Lung tumor specimens
Within 30 minutes following surgical resection, a pulmonary pathologist immediately examined lung specimens for diagnosis purposes, and collected tumor tissue for the biobank. The research specimens were immediately divided into smaller fragments (~0.5cm3) placed in 5mL cryovials and snap-frozen in liquid nitrogen. The cryovials were then transported in dry ice to the IUCPQ Biobank where they were stored at -80°C until further processing. A representative histologic slide of tumor tissue was reviewed by a pathologist (P.J.) to ensure high tumor cell content.
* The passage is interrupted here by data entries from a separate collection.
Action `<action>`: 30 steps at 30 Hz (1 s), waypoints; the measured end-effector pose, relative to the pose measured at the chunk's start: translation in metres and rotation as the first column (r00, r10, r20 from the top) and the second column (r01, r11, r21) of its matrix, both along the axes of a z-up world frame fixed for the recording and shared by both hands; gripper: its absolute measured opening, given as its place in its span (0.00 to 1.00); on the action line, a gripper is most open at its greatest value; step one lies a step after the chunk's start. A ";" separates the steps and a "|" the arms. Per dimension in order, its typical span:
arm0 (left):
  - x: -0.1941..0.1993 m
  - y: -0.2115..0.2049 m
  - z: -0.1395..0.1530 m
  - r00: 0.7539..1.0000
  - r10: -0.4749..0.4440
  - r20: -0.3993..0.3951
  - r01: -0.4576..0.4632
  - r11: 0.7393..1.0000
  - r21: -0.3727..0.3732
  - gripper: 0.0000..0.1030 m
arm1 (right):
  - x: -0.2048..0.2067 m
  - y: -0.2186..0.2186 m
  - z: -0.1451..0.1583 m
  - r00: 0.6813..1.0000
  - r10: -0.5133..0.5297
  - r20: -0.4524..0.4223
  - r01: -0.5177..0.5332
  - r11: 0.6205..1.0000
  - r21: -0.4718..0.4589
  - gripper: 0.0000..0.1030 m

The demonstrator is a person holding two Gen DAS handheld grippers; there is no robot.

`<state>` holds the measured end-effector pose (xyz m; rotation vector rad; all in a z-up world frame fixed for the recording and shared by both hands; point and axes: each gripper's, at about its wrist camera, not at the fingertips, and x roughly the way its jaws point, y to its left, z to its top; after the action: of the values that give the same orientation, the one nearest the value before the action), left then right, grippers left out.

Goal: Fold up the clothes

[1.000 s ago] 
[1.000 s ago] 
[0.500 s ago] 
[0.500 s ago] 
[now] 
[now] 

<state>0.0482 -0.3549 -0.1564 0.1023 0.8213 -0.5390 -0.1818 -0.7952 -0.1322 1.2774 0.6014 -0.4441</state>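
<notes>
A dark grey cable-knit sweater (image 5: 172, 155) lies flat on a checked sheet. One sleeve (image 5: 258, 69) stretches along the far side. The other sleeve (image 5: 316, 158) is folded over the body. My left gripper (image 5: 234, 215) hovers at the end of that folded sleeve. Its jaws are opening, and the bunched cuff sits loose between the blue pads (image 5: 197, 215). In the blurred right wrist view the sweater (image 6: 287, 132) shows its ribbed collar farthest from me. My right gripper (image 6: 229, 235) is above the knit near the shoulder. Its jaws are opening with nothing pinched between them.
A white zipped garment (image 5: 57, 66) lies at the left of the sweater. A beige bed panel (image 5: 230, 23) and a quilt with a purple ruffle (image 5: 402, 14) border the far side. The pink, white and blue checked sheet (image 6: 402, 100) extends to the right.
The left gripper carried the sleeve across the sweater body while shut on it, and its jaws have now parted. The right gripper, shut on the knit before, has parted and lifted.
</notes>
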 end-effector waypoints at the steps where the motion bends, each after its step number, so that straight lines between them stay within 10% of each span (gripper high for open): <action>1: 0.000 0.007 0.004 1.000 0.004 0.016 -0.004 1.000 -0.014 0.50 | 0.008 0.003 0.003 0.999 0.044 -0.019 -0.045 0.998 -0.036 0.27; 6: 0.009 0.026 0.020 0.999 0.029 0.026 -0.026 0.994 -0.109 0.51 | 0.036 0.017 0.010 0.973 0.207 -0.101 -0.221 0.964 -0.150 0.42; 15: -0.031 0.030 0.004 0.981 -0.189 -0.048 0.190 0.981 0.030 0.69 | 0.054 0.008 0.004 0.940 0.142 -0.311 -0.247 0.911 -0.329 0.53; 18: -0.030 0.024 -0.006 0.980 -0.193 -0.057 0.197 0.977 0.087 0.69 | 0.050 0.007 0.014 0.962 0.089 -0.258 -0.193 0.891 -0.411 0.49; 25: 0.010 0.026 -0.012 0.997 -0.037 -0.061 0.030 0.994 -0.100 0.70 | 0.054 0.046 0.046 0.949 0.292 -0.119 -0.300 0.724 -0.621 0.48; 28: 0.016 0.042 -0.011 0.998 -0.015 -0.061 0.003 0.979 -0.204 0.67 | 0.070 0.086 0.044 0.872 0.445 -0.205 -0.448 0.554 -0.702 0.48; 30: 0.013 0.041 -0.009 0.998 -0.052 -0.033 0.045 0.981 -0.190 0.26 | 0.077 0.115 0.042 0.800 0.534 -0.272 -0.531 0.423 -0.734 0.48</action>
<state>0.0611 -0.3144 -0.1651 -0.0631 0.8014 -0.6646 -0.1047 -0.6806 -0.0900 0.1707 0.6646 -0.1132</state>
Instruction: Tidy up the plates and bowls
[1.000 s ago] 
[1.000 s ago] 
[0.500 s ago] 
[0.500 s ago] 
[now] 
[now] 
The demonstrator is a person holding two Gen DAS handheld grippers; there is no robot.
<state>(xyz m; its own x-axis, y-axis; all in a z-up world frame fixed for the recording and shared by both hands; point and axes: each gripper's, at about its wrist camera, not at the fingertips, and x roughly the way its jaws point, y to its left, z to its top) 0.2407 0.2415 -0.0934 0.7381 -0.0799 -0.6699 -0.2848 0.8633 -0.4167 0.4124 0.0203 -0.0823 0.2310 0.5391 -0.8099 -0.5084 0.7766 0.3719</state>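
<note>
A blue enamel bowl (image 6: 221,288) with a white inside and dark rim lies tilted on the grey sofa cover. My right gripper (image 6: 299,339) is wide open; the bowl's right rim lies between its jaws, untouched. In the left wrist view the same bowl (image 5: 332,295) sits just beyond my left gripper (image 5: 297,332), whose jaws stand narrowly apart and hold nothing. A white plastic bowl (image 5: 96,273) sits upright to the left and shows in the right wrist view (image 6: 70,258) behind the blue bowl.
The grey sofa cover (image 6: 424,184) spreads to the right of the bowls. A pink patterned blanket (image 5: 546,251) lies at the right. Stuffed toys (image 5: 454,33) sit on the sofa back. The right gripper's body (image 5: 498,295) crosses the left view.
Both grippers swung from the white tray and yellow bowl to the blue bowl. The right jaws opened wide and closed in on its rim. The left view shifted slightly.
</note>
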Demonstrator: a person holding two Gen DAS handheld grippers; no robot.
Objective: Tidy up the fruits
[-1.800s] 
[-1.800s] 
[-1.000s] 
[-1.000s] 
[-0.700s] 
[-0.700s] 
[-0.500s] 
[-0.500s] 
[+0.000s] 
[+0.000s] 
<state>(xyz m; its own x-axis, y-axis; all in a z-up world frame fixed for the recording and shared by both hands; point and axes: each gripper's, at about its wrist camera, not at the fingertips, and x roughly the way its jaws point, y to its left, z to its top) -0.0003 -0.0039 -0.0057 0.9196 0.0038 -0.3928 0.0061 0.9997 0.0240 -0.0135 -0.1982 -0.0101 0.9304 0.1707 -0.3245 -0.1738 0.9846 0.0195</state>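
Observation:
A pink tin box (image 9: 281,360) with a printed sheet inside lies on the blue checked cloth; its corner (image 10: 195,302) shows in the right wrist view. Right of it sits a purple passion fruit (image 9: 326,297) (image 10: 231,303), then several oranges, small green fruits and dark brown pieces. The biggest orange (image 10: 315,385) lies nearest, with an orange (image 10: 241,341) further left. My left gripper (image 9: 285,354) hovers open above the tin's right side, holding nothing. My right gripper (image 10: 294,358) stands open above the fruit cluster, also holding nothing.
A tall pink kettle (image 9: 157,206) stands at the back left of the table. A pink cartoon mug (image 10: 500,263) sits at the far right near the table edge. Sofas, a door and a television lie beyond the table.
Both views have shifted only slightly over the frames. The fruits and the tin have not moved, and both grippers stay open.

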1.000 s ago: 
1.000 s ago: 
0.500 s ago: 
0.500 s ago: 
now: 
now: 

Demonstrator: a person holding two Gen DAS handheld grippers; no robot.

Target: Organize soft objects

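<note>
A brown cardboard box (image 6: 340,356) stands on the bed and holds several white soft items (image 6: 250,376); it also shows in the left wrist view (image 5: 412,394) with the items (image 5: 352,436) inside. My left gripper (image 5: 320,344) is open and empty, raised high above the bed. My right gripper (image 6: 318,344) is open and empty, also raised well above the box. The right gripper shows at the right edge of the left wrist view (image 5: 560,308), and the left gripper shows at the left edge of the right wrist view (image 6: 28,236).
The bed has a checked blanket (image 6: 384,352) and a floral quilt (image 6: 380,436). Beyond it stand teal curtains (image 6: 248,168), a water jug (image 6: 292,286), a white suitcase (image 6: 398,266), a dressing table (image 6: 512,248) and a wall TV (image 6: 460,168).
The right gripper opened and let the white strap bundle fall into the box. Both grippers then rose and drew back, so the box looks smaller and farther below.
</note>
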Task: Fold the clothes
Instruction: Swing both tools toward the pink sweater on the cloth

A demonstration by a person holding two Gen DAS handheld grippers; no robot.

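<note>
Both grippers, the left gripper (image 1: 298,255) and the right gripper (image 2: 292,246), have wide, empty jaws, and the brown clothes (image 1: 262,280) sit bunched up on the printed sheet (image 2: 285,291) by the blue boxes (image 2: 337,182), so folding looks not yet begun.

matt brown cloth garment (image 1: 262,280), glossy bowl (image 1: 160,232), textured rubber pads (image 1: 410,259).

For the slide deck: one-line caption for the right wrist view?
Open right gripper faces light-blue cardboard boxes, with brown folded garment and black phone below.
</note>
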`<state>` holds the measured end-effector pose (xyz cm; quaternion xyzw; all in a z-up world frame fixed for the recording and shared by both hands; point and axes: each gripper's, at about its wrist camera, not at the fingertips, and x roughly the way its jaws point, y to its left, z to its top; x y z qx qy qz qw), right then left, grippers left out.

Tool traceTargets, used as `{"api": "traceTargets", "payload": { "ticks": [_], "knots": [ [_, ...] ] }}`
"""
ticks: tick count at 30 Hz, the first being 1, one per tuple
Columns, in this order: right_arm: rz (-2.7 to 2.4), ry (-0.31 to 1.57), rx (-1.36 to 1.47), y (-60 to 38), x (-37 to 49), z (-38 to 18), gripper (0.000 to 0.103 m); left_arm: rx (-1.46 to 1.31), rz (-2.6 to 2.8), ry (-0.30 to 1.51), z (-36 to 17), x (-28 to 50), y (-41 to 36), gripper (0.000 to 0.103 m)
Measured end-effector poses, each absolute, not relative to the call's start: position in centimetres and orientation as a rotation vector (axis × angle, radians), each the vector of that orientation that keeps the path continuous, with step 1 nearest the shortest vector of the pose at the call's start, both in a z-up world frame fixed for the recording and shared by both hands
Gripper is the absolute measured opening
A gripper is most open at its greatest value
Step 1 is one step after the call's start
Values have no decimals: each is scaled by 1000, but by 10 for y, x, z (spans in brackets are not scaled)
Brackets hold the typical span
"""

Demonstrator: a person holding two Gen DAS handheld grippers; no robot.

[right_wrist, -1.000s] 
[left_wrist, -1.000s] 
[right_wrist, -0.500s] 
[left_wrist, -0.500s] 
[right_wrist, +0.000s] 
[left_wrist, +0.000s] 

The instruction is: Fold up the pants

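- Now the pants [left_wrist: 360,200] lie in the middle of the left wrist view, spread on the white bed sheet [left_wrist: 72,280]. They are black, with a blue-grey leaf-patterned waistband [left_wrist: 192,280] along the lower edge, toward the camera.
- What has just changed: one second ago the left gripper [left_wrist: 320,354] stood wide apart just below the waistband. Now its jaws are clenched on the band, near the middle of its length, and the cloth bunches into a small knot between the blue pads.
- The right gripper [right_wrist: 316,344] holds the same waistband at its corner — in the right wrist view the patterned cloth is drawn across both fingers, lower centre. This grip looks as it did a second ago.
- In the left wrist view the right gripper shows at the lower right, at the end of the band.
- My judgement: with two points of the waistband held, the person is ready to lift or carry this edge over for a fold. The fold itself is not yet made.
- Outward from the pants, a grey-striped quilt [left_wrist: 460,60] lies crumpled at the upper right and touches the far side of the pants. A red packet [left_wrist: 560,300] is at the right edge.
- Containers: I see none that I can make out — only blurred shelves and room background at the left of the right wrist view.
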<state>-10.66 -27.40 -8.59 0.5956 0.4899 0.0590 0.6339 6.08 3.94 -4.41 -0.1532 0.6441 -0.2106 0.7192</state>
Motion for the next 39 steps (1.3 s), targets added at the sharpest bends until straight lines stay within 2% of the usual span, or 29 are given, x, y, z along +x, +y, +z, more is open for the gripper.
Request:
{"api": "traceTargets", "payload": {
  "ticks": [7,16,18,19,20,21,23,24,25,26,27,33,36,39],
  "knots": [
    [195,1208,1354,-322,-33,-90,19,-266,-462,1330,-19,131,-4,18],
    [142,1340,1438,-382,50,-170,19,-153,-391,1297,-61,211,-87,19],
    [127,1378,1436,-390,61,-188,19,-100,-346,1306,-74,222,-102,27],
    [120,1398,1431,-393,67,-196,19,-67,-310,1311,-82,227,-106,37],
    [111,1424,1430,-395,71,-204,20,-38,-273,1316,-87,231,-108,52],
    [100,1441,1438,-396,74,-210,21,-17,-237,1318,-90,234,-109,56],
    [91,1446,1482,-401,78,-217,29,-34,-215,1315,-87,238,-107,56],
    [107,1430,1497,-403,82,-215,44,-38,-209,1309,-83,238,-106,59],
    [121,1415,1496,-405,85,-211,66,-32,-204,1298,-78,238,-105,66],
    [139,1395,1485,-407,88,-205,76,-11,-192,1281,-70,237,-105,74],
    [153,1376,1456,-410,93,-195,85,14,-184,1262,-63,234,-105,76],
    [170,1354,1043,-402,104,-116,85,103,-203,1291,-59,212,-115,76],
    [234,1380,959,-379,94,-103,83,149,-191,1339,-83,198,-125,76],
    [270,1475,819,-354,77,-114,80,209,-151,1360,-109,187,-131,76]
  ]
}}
Candidate prognostic genes
An overview of the strategy to select candidate prognostic genes is illustrated in Fig 1. Selection was restricted to mRNA expression levels of single-genes measured in lung tumor that had demonstrated association with survival. Eleven candidate genes were selected from the literature (Table 2). PREdiction of Clinical Outcome from Genomics profiles (PRECOG) was then used to filter the gene selection. PRECOG is a pan-cancer resource to evaluate prognostic value of gene expression from publically available datasets (https://precog.standford.edu) . Prognostic significance in PRECOG is evaluated using meta-z-scores, which consist of meta-analysis of z-scores derived from individual studies for each gene in each cancer type. In this study, meta-z-scores specific for lung adenocarcinoma were queried and candidate genes with meta-z-score of poor (meta-z-scores>3.0) and good (meta-z-scores<-3.0) survival were retained. Genes passing this filter were then evaluated in our previous microarray-based study comparing gene expression of resected lung adenocarcinoma to adjacent non-tumor pulmonary parenchyma collected at 0, 2, 4 and 6 cm from the lesion in 12 patients . In this dataset (available in GEO: GSE83213), we specifically assessed whether prognostic candidate genes associated with poor and good survival were concordantly up- and down-regulated in tumor compared to non-tumor lung tissue, respectively.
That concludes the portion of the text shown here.